• _Your assignment_:
Copy out each line of the data that includes the string "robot".

** Opening Exercise materials block **

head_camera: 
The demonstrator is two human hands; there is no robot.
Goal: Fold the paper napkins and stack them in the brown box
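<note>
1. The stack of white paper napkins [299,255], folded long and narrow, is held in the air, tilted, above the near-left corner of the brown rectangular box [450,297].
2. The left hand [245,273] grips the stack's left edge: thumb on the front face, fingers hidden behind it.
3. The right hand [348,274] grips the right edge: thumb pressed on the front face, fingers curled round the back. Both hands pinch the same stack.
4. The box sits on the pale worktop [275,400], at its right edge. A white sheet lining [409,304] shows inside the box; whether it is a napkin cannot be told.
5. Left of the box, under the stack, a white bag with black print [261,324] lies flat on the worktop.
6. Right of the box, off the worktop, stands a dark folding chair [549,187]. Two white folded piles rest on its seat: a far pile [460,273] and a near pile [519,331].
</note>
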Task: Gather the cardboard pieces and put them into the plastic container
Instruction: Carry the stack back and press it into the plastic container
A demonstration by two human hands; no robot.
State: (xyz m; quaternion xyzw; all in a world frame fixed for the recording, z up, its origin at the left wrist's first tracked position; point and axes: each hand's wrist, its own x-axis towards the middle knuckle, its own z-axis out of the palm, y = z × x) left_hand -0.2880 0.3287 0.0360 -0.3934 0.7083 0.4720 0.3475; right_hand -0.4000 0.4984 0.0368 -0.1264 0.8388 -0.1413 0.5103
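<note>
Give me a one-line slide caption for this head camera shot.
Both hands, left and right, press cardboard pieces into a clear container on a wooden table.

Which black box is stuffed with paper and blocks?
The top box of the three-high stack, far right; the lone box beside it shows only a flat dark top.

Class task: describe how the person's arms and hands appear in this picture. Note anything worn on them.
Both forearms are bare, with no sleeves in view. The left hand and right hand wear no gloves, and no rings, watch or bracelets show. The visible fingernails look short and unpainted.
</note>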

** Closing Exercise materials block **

• _Result of this task_:
The demonstrator is two human hands; there is no robot.
A demonstration by two human hands; no robot.

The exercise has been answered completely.